An exact copy of each line below is needed, with no images in it.

Recorded information >>
------------
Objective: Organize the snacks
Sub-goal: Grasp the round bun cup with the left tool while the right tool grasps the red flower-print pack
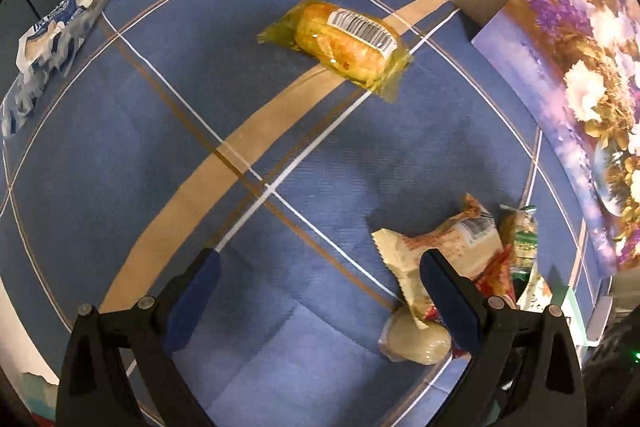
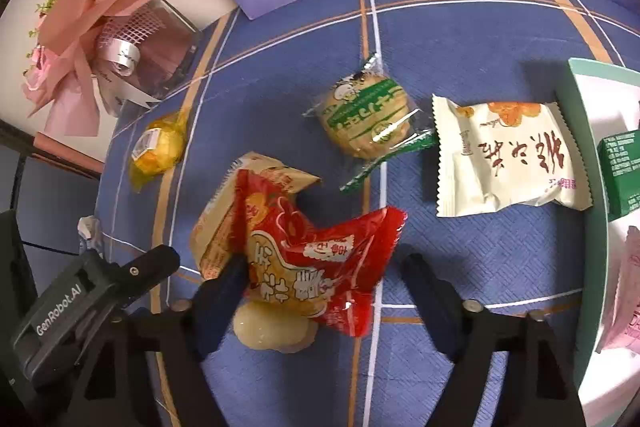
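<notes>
My right gripper (image 2: 320, 267) is open around a red snack packet (image 2: 320, 267) that lies on a beige packet (image 2: 224, 211) and a pale round cake (image 2: 272, 331). A round green-wrapped biscuit (image 2: 366, 115) and a white packet with red writing (image 2: 508, 159) lie beyond. A white box with a teal rim (image 2: 580, 115) at the right holds a green carton (image 2: 622, 171) and a pink packet (image 2: 624, 307). My left gripper (image 1: 320, 267) is open and empty over the blue cloth (image 1: 312, 131). A yellow wrapped bun (image 1: 340, 43) lies ahead of it. The beige packet (image 1: 440, 247) is beside its right finger.
A blue-and-white packet (image 1: 52, 39) lies at the table's far left edge. A glass vase with a pink bouquet (image 2: 100, 43) and a flower painting (image 1: 580, 87) stand along the back. The yellow bun also shows in the right wrist view (image 2: 158, 147).
</notes>
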Tool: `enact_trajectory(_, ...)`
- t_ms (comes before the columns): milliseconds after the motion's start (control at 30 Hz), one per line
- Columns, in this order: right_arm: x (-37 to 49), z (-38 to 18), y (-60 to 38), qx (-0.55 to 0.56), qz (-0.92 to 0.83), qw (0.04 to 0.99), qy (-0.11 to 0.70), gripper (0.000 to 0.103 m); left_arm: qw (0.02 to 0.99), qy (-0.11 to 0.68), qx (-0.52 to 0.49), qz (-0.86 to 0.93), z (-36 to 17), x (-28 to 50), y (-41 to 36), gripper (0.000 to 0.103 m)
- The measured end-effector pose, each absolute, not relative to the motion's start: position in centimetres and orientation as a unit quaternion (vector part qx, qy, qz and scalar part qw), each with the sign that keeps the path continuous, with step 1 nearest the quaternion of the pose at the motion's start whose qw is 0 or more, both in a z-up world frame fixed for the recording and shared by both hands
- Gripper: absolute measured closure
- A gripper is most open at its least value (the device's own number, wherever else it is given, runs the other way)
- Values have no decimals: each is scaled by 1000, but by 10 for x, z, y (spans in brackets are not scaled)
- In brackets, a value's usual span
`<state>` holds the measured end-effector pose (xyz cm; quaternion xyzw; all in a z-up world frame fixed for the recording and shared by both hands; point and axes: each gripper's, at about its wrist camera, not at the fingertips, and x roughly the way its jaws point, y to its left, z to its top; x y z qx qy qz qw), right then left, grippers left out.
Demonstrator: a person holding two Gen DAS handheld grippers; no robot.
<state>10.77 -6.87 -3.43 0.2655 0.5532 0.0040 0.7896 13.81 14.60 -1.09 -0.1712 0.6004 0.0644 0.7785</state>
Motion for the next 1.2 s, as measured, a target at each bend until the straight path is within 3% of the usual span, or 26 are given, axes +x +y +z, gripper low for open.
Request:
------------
Output >>
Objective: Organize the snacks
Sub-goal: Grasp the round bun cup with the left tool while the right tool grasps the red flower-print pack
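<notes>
My right gripper (image 2: 320, 267) is open around a red snack packet (image 2: 320, 267) that lies on a beige packet (image 2: 224, 211) and a pale round cake (image 2: 272, 331). A round green-wrapped biscuit (image 2: 366, 115) and a white packet with red writing (image 2: 508, 159) lie beyond. A white box with a teal rim (image 2: 580, 115) at the right holds a green carton (image 2: 622, 171) and a pink packet (image 2: 624, 307). My left gripper (image 1: 320, 267) is open and empty over the blue cloth (image 1: 312, 131). A yellow wrapped bun (image 1: 340, 43) lies ahead of it. The beige packet (image 1: 440, 247) is beside its right finger.
A blue-and-white packet (image 1: 52, 39) lies at the table's far left edge. A glass vase with a pink bouquet (image 2: 100, 43) and a flower painting (image 1: 580, 87) stand along the back. The yellow bun also shows in the right wrist view (image 2: 158, 147).
</notes>
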Tool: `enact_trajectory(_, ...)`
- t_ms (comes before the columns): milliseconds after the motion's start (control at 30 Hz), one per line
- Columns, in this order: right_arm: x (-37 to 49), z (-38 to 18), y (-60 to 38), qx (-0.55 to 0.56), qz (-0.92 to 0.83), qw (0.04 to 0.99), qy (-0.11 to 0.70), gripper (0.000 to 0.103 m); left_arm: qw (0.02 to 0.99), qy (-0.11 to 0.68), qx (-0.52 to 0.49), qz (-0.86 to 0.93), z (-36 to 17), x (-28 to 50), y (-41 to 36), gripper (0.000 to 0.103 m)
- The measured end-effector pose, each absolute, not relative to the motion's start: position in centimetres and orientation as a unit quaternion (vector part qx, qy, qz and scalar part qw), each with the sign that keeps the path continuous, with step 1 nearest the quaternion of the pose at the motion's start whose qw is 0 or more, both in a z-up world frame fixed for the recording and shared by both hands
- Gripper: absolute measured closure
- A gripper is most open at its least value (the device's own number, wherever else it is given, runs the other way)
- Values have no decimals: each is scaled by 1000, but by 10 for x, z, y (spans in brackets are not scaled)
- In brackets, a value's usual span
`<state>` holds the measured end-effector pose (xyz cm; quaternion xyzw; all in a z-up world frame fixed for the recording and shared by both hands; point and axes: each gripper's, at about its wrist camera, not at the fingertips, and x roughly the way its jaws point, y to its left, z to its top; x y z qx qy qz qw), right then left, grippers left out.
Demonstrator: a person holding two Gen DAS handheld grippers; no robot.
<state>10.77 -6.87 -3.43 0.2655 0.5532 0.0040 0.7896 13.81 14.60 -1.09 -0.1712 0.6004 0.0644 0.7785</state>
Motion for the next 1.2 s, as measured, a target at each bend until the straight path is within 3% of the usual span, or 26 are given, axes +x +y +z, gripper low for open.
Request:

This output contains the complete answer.